───── Data shown ─────
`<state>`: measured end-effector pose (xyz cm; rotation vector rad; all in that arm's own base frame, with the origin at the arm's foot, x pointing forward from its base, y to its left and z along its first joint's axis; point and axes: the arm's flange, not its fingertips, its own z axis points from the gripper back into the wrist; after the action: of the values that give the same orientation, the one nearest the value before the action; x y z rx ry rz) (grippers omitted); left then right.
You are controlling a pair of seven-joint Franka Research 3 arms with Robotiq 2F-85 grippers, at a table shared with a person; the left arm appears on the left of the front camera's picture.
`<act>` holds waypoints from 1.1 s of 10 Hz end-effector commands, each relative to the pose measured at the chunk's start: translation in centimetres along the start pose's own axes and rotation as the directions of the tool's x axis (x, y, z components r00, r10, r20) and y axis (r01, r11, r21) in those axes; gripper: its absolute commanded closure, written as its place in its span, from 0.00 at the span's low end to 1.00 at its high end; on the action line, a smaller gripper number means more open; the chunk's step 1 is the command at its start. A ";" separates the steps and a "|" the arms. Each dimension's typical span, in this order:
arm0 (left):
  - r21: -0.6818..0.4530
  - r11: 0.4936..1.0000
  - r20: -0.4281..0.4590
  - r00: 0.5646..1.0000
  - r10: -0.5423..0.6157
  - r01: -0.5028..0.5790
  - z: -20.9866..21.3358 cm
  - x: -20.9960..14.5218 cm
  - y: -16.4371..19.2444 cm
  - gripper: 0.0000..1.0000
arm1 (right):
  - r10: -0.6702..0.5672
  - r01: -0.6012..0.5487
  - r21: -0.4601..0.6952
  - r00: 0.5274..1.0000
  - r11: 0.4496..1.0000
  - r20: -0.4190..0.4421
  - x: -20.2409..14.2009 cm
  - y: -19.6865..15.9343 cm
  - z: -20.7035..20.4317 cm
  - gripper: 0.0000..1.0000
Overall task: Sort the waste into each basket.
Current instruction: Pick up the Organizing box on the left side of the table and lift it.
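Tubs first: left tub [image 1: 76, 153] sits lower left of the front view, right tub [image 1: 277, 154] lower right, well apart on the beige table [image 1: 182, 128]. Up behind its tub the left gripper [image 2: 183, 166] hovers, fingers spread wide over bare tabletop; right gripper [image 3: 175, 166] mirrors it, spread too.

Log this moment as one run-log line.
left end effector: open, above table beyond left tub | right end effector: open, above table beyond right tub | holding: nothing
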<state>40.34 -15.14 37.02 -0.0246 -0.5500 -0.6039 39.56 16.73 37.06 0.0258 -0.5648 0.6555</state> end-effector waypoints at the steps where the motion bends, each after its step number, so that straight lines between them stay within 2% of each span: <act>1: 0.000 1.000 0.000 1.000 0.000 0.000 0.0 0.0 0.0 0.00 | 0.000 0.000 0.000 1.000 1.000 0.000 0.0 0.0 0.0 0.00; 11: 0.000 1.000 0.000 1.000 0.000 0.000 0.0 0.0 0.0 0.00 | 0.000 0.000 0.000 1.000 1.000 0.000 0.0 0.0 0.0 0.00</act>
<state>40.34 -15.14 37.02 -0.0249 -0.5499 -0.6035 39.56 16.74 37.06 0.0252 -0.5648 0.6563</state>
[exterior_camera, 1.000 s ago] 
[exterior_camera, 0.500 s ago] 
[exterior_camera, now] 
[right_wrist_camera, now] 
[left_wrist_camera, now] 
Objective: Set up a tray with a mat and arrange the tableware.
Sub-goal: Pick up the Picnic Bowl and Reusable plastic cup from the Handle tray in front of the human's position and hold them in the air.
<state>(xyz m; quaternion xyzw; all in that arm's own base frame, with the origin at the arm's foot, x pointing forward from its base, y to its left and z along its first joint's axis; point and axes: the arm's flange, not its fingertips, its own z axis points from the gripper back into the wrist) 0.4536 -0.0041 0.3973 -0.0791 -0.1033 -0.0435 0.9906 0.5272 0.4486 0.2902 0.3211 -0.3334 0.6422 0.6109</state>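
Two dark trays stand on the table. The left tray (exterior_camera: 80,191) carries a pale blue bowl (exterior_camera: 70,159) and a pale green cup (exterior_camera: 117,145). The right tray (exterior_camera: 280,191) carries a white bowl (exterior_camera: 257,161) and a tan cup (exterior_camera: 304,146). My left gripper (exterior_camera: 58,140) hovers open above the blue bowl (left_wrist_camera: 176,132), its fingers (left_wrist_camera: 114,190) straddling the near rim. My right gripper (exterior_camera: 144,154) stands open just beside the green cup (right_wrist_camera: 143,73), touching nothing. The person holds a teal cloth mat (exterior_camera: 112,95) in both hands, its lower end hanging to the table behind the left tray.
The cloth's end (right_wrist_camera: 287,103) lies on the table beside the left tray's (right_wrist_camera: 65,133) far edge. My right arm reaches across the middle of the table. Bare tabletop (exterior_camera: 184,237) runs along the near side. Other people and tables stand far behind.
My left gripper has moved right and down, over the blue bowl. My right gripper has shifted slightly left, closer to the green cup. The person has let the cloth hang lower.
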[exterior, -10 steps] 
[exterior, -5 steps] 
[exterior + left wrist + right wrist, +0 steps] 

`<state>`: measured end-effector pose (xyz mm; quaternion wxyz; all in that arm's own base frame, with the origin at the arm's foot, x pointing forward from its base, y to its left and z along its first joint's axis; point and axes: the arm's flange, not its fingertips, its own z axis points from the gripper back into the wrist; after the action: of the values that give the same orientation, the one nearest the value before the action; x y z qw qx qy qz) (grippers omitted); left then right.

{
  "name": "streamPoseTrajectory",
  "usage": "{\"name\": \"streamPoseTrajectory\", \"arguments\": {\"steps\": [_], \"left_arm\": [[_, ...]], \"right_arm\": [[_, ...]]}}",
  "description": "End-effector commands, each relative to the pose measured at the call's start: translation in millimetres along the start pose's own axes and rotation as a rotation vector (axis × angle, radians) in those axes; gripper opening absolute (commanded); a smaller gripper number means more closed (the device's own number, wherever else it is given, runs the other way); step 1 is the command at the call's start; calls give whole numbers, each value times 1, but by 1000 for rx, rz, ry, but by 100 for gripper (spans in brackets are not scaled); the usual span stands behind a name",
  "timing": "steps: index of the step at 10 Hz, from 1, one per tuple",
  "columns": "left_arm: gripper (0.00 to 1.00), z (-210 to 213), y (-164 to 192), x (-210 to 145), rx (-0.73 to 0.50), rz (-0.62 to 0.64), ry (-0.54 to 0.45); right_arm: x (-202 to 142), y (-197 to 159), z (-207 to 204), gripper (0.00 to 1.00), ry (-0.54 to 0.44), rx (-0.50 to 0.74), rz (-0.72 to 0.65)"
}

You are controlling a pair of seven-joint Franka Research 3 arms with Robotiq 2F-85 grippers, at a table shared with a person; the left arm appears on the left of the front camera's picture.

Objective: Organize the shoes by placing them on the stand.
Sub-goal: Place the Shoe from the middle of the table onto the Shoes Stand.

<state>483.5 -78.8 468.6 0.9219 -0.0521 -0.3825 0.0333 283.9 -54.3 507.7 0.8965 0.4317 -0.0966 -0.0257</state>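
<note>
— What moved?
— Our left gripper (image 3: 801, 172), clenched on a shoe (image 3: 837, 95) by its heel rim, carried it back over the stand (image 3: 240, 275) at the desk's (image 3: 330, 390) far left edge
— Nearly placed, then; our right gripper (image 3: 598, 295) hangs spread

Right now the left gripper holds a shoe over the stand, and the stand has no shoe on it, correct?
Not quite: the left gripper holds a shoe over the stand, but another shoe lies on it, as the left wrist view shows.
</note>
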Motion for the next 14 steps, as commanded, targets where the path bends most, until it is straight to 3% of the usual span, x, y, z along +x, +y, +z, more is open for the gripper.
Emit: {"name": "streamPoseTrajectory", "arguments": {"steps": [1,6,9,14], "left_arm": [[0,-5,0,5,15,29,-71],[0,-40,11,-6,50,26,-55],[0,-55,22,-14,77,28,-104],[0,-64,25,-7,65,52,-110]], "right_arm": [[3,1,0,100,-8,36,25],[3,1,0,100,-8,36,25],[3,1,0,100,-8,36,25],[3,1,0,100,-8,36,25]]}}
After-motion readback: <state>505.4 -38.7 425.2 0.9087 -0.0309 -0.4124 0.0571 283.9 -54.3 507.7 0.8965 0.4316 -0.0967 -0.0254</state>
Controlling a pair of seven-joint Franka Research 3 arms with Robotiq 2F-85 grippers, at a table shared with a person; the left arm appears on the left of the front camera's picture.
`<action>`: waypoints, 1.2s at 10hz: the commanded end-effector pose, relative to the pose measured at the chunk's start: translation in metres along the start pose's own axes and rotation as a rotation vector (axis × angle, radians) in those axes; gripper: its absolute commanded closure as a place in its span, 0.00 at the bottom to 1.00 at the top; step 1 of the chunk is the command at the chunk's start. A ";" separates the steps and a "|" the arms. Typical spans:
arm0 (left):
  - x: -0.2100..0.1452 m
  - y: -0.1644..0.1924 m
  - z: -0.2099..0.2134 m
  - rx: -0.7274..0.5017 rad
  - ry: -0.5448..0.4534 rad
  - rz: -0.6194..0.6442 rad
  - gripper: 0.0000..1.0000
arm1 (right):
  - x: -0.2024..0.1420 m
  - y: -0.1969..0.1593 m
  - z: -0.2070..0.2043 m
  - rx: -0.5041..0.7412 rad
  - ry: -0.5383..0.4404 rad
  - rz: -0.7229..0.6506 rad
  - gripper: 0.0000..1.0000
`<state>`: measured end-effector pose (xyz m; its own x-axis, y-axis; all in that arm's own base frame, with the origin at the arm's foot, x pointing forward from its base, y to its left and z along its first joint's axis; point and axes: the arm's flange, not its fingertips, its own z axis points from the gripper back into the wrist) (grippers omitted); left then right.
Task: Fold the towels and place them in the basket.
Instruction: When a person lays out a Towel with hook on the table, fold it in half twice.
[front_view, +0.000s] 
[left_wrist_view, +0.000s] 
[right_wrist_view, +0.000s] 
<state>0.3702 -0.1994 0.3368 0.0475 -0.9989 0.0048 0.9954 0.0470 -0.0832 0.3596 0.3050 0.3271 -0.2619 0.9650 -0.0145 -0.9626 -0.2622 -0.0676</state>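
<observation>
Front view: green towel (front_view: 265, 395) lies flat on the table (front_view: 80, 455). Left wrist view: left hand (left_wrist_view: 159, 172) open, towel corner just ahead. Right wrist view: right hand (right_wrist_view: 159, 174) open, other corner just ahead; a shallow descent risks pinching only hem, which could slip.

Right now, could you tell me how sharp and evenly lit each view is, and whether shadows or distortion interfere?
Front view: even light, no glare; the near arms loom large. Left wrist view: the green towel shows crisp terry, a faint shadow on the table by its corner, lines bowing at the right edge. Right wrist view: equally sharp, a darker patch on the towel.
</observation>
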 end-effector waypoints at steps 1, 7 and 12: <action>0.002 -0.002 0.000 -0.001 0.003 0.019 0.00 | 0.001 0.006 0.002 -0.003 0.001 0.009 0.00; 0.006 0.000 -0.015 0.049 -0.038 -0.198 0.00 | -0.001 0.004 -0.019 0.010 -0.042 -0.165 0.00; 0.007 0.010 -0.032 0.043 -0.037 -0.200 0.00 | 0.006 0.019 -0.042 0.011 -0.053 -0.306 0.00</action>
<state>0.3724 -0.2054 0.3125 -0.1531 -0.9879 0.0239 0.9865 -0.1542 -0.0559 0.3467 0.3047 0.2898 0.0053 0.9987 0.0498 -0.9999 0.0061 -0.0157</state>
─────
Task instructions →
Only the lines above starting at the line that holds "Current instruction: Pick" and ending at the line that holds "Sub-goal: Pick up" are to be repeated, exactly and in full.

Solution to this problem →
Current instruction: Pick up the Organizing box on the left side of the table and lift it.
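Tubs first: left tub [image 1: 76, 153] sits lower left of the front view, right tub [image 1: 277, 154] lower right, well apart on the beige table [image 1: 182, 128]. Up behind its tub the left gripper [image 2: 183, 166] hovers, fingers spread wide over bare tabletop; right gripper [image 3: 175, 166] mirrors it, spread too.

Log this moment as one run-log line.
left end effector: open, above table beyond left tub | right end effector: open, above table beyond right tub | holding: nothing
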<state>40.34 -15.14 37.02 -0.0246 -0.5500 -0.6039 39.56 16.73 37.06 0.0258 -0.5648 0.6555</state> end-effector waypoints at the steps where the motion bends, each after its step number, so that straight lines between them stay within 2% of each span: <act>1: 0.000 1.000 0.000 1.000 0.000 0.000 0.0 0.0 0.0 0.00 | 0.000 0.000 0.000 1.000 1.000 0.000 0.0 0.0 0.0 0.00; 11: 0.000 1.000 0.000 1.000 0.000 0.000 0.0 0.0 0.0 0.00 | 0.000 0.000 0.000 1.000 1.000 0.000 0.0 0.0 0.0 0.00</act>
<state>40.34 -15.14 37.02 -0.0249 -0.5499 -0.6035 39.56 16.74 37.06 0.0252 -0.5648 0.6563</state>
[exterior_camera, 1.000 s ago] 
[exterior_camera, 0.500 s ago] 
[exterior_camera, now] 
[right_wrist_camera, now] 
[left_wrist_camera, now] 
Objective: Set up a tray with a mat and arrange the tableware.
Sub-goal: Pick up the Picnic Bowl and Reusable plastic cup from the Handle tray in front of the human's position and hold them in the air.

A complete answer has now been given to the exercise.